What you need to do
In the data below, the answer is the run of lines from the line containing "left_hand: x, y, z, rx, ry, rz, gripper" through the line containing "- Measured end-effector", both included; print it exactly and nothing else.

Exercise data
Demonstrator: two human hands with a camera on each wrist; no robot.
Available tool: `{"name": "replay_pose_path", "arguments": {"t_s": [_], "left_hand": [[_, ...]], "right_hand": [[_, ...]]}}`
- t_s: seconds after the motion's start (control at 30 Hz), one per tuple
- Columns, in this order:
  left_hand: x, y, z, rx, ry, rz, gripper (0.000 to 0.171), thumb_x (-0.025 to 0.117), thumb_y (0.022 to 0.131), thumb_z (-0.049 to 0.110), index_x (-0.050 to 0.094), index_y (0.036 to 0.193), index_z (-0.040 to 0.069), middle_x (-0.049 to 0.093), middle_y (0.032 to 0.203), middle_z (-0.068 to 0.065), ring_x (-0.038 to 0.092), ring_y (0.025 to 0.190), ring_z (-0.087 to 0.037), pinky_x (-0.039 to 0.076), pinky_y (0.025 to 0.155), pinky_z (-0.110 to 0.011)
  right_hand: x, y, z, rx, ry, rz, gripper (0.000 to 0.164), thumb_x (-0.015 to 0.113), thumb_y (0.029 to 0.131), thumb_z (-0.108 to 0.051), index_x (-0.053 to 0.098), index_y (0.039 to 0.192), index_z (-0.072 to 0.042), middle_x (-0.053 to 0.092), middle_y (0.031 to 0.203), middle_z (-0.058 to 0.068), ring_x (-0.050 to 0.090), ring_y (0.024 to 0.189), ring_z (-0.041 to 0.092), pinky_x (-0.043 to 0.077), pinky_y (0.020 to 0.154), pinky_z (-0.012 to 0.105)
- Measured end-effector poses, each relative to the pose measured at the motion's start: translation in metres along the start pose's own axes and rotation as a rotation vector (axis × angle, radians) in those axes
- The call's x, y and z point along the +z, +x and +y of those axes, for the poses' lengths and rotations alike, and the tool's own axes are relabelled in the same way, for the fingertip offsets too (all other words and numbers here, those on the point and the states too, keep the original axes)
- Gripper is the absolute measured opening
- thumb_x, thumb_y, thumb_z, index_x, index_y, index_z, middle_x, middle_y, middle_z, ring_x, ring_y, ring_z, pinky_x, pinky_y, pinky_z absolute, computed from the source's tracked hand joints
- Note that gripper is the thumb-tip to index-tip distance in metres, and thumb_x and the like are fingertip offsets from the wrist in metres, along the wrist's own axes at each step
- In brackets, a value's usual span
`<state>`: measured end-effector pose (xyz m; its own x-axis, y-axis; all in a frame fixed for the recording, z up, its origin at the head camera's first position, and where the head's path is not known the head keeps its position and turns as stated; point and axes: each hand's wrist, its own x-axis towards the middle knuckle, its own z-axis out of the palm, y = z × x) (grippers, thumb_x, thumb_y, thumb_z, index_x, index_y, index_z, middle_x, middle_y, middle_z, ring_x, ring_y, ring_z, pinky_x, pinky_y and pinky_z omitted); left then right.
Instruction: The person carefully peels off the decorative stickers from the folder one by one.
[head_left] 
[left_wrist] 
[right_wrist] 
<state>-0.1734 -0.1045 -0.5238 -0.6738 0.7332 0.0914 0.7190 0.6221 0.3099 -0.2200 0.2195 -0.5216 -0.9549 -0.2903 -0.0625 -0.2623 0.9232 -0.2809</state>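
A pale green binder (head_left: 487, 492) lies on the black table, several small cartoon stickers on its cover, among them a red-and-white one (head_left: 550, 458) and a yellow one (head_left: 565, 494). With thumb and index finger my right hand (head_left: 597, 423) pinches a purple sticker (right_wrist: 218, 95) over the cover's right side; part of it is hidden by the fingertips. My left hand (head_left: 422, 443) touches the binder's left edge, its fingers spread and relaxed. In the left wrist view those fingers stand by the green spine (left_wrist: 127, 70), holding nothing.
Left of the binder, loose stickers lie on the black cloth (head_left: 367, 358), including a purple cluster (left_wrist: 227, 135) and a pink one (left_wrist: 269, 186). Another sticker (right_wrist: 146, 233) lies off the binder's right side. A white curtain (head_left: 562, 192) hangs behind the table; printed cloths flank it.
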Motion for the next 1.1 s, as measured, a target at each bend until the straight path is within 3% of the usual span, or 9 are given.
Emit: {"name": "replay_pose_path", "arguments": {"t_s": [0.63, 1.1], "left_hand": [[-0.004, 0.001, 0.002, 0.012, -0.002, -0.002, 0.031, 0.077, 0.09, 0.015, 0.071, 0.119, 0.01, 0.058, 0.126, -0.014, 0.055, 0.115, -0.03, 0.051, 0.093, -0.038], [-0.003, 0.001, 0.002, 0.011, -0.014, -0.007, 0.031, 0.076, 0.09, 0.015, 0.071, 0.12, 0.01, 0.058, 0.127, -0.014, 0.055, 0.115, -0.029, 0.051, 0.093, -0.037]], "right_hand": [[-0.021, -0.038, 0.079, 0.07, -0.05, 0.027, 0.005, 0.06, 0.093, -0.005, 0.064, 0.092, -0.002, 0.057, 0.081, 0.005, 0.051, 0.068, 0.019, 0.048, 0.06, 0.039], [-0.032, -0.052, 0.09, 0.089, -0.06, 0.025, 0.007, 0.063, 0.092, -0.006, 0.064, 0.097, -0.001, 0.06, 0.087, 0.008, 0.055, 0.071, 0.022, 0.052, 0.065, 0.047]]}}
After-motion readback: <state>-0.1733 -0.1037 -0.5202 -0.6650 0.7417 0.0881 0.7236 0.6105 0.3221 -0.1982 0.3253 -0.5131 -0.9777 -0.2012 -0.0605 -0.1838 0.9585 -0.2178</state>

Exercise response
  left_hand: x, y, z, rx, ry, rz, gripper (0.000 to 0.171), thumb_x (-0.025 to 0.117), thumb_y (0.022 to 0.131), thumb_z (-0.049 to 0.110), index_x (-0.050 to 0.094), index_y (0.036 to 0.193), index_z (-0.040 to 0.069), middle_x (-0.049 to 0.093), middle_y (0.032 to 0.203), middle_z (-0.068 to 0.065), ring_x (-0.038 to 0.092), ring_y (0.025 to 0.190), ring_z (-0.087 to 0.037), pinky_x (-0.039 to 0.076), pinky_y (0.025 to 0.155), pinky_z (-0.110 to 0.011)
  right_hand: x, y, z, rx, ry, rz, gripper (0.000 to 0.164), thumb_x (-0.015 to 0.113), thumb_y (0.029 to 0.131), thumb_z (-0.108 to 0.051), index_x (-0.053 to 0.098), index_y (0.039 to 0.192), index_z (-0.072 to 0.042), middle_x (-0.053 to 0.092), middle_y (0.031 to 0.203), middle_z (-0.058 to 0.068), ring_x (-0.050 to 0.090), ring_y (0.024 to 0.189), ring_z (-0.041 to 0.092), pinky_x (-0.043 to 0.077), pinky_y (0.020 to 0.154), pinky_z (-0.012 to 0.105)
- Measured end-effector poses, each relative to the pose measured at the motion's start: translation in metres along the start pose's own axes and rotation as a rotation vector (axis × angle, radians) in those axes

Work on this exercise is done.